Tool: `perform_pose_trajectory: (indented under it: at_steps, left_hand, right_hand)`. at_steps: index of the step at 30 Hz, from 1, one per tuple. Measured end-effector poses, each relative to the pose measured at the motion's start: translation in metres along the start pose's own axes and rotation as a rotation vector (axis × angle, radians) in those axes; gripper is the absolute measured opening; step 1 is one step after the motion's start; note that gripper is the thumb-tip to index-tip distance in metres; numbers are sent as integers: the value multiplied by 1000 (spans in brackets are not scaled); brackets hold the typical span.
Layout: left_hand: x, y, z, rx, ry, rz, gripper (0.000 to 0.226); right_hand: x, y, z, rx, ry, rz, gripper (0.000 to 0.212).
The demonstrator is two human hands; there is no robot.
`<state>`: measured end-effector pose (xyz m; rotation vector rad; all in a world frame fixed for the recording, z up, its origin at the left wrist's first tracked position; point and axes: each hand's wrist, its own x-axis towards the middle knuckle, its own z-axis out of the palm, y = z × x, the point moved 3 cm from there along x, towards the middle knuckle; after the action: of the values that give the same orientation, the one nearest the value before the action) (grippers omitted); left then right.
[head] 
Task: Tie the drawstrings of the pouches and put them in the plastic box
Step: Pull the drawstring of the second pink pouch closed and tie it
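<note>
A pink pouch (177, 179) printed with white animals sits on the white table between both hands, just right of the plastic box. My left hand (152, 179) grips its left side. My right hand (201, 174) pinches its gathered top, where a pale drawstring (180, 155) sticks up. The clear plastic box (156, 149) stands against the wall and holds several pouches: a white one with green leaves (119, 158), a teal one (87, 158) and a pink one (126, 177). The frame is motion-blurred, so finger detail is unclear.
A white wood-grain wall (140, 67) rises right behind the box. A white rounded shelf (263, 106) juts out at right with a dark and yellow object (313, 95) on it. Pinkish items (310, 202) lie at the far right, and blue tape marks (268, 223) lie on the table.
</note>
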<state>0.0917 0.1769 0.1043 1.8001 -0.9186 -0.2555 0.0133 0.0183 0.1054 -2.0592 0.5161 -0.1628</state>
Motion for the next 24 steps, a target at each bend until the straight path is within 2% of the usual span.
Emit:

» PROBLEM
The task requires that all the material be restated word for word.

» WRITTEN ANSWER
Tool: `perform_pose_trajectory: (indented under it: at_steps, left_hand, right_hand)`. at_steps: index of the step at 30 Hz, from 1, one per tuple. Measured end-effector poses, each relative to the pose measured at the motion's start: translation in metres along the start pose's own axes and rotation as a rotation vector (axis × angle, radians) in those axes; gripper is the absolute measured opening; step 1 is one step after the motion's start; note that gripper is the thumb-tip to index-tip distance in metres; numbers are sent as integers: the value multiplied by 1000 (spans in brackets are not scaled); brackets hold the typical span.
Layout: left_hand: x, y, z, rx, ry, rz, gripper (0.000 to 0.226); right_hand: x, y, z, rx, ry, rz, gripper (0.000 to 0.212).
The demonstrator is two human hands; there is no robot.
`<state>`: measured end-effector pose (xyz m; rotation vector rad; all in a world frame fixed for the recording, z up, its origin at the left wrist's first tracked position; point and axes: each hand's wrist, its own x-axis towards the middle knuckle, its own z-axis out of the palm, y = z × x, the point moved 3 cm from there along x, towards the middle knuckle; after the action: of the values that give the same orientation, the one nearest the value before the action) (grippers omitted); left then right.
[head] 
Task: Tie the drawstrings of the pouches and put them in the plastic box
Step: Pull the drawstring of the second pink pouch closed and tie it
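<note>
A pink pouch (177, 179) printed with white animals sits on the white table between both hands, just right of the plastic box. My left hand (152, 179) grips its left side. My right hand (201, 174) pinches its gathered top, where a pale drawstring (180, 155) sticks up. The clear plastic box (156, 149) stands against the wall and holds several pouches: a white one with green leaves (119, 158), a teal one (87, 158) and a pink one (126, 177). The frame is motion-blurred, so finger detail is unclear.
A white wood-grain wall (140, 67) rises right behind the box. A white rounded shelf (263, 106) juts out at right with a dark and yellow object (313, 95) on it. Pinkish items (310, 202) lie at the far right, and blue tape marks (268, 223) lie on the table.
</note>
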<state>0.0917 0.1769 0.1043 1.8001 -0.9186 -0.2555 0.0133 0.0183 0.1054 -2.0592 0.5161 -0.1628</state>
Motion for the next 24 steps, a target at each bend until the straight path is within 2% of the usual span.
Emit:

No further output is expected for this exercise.